- **WHAT TO DO**
Quote the listing below in its entirety.

- **GIVEN MATERIAL**
+--

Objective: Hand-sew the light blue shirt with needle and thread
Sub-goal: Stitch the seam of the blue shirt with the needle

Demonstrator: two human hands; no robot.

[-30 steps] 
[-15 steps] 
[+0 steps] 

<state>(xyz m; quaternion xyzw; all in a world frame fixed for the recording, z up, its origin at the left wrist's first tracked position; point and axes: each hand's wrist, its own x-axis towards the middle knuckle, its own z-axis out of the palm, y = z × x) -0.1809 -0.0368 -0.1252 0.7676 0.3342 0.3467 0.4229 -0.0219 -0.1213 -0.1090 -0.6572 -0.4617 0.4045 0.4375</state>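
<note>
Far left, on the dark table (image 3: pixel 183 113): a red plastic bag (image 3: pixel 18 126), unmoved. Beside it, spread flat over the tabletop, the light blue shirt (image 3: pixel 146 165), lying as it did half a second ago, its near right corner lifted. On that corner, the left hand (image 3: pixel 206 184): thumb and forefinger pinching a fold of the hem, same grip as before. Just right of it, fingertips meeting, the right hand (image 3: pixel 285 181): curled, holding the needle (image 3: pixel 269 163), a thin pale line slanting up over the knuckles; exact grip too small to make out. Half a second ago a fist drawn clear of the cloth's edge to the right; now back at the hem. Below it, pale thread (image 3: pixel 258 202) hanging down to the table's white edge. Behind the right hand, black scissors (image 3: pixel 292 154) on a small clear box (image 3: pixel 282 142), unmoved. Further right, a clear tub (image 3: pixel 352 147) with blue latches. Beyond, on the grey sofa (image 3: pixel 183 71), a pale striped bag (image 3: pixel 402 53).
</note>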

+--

- **RESULT**
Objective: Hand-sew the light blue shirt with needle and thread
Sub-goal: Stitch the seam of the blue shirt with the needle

Demonstrator: two human hands; no robot.

[-30 steps] 
[-15 steps] 
[+0 steps] 

<state>(xyz m; quaternion xyzw; all in a world frame fixed for the recording, z up, its origin at the left wrist's first tracked position; point and axes: each hand's wrist, its own x-axis towards the middle knuckle, its own z-axis out of the palm, y = z × x) -0.1809 -0.0368 -0.1252 0.7676 0.3342 0.3467 0.4229 -0.0219 -0.1213 -0.1090 -0.6572 -0.4617 0.4045 0.4375</state>
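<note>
Far left, on the dark table (image 3: pixel 183 113): a red plastic bag (image 3: pixel 18 126), unmoved. Beside it, spread flat over the tabletop, the light blue shirt (image 3: pixel 146 165), lying as it did half a second ago, its near right corner lifted. On that corner, the left hand (image 3: pixel 206 184): thumb and forefinger pinching a fold of the hem, same grip as before. Just right of it, fingertips meeting, the right hand (image 3: pixel 285 181): curled, holding the needle (image 3: pixel 269 163), a thin pale line slanting up over the knuckles; exact grip too small to make out. Half a second ago a fist drawn clear of the cloth's edge to the right; now back at the hem. Below it, pale thread (image 3: pixel 258 202) hanging down to the table's white edge. Behind the right hand, black scissors (image 3: pixel 292 154) on a small clear box (image 3: pixel 282 142), unmoved. Further right, a clear tub (image 3: pixel 352 147) with blue latches. Beyond, on the grey sofa (image 3: pixel 183 71), a pale striped bag (image 3: pixel 402 53).
</note>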

Nothing more remains to be added to the answer.